Published May 14, 2025

In Trump’s first administration, his tariff tantrum caused a farm crisis leading to government bailouts for Big Ag corporations. Today’s tariffs may be even worse.
For the last half-century, the U.S. has been hemorrhaging small, family farms. Massive corporations have gobbled up vast swaths of rural America, turning thriving communities into ghost towns surrounded by polluting factory farms and fields drenched with toxic pesticides. But instead of helping U.S. farmers thrive again, Donald Trump has only worsened this crisis. And he’s doing it again with his slapdash tariff policy.
How bad will it get? We don’t have a crystal ball, but we can look to the recent past for answers, as this isn’t the first time untargeted Trump tariffs have bulldozed through rural America.
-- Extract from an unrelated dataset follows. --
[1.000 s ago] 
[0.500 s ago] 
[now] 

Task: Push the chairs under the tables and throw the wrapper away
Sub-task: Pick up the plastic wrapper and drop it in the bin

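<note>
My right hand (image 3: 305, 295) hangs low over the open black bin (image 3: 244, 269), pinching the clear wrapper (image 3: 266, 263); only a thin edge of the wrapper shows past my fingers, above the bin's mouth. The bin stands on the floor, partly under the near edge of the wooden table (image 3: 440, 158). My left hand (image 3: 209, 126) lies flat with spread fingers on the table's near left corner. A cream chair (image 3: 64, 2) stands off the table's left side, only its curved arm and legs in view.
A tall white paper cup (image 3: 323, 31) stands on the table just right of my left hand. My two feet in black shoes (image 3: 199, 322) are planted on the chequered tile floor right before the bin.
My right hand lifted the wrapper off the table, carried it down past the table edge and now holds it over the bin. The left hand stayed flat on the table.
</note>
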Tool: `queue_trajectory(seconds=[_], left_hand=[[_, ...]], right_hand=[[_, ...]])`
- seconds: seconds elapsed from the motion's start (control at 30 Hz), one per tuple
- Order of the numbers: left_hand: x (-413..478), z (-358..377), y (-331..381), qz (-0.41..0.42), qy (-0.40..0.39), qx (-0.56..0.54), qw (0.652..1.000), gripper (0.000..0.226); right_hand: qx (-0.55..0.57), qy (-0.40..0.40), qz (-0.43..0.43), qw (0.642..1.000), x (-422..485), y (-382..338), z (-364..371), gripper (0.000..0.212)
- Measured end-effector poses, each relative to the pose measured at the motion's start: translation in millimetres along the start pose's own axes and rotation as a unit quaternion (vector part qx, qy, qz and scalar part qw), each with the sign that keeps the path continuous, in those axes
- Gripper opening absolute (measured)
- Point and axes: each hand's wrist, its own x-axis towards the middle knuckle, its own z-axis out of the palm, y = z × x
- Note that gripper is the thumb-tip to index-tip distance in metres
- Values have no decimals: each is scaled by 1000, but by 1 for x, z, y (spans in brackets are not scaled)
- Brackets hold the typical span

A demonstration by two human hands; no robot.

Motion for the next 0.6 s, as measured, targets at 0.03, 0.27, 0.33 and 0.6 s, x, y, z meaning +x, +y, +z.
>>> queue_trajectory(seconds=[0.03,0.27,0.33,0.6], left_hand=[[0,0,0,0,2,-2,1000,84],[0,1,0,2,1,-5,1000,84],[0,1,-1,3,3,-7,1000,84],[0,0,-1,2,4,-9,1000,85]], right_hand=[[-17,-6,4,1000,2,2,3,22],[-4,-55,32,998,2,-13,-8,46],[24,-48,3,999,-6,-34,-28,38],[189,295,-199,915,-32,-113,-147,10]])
His 2018 tariffs and the ensuing trade war led to hundreds of farm bankruptcies and shuttered tens of thousands of small farms. The administration responded with a multi-billion-dollar government bailout — which largely went to Big Ag corporations.
Tariffs, which make imports more expensive, can benefit U.S. farmers if coupled with other protective policies. But as Trump’s previous trade war shows, his tariffs promise only chaos and increasing financial stress for small, independent farmers.
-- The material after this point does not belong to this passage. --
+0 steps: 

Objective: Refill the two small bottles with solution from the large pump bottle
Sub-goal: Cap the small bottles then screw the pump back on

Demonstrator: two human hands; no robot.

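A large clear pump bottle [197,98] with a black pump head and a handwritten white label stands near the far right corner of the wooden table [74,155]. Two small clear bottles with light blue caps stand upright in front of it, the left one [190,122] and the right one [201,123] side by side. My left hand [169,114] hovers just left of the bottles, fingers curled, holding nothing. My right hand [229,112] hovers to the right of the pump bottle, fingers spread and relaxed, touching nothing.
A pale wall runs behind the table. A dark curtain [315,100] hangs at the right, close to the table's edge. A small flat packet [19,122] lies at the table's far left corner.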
Trump’s First Trade War Made An Existing Farm Crisis Worse
Decades of bad farm policies have made U.S. farmers ultra-reliant on export markets. From free-trade agreements to Farm Bills, these policies encouraged farms to grow as much as possible of a few commodity crops. This system supplies commodities for sale abroad, as well as cheap feedstock for domestic food processors.
It has also reshaped rural communities, dwindling the number of small and medium-sized, sustainable, family-owned farms that grow a diversity of crops and animals. Instead, we now have fewer but larger industrial operations. Today, the average farmer can’t even break even on farming alone, despite the soaring profits of Big Ag middlemen.
Our food policy is in dire need of an overhaul. Tariffs, combined with other protective and supportive policies, can help. They can rebuild local economies, jobs, and food markets.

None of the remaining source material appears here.